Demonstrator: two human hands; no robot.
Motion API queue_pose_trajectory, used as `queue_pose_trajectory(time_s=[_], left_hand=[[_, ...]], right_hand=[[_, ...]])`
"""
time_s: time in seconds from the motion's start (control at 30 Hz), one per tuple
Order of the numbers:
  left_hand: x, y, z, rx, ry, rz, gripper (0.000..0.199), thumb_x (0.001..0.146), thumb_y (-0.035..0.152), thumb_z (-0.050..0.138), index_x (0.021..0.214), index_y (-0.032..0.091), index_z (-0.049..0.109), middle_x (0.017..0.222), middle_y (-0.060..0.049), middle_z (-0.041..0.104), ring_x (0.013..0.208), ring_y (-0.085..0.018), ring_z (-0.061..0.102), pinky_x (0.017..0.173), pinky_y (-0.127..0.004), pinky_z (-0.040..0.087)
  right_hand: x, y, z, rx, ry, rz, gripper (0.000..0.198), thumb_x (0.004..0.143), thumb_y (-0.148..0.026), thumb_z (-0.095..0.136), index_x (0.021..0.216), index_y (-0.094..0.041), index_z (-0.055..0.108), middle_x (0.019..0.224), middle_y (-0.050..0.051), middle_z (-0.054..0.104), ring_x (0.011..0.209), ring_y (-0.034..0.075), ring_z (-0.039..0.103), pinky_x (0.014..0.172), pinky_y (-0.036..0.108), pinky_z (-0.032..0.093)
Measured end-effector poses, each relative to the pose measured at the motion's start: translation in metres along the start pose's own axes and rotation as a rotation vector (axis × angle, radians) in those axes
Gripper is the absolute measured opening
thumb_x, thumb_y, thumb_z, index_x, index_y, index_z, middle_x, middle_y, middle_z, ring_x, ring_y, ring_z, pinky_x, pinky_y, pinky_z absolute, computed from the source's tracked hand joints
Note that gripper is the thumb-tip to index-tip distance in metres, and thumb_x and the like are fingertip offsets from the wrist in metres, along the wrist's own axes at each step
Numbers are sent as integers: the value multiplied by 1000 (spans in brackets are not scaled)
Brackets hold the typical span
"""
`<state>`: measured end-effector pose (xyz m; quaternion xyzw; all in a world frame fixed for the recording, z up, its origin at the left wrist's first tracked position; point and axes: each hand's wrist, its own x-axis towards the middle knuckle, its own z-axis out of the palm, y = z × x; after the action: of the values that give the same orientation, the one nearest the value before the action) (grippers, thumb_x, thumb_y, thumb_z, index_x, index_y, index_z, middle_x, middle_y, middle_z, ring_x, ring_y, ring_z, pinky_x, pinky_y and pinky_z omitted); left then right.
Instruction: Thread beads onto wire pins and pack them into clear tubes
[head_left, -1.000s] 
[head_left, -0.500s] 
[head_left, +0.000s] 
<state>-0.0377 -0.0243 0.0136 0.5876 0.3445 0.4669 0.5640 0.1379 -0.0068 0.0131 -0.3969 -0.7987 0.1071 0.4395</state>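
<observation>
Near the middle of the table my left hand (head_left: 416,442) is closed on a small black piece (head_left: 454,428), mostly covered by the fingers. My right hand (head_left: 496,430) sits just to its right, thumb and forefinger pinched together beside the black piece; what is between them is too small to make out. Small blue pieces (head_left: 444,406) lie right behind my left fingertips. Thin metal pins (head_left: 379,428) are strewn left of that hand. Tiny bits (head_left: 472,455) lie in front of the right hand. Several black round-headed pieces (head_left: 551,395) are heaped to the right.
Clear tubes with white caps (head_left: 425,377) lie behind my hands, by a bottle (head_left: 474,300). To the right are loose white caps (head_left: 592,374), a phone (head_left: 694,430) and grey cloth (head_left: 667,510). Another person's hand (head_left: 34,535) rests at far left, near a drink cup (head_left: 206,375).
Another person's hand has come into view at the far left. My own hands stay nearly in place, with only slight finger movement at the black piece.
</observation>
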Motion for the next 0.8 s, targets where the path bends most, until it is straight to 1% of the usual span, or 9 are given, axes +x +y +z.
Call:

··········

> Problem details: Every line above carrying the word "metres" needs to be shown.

> Solution:
Measured end-effector poses, each relative to the pose measured at the motion's start: translation in metres along the start pose's own axes and rotation as a rotation vector (axis × angle, radians) in those axes
Note that gripper is the thumb-tip to index-tip distance in metres, and thumb_x and the like are fingertip offsets from the wrist in metres, along the wrist's own axes at each step

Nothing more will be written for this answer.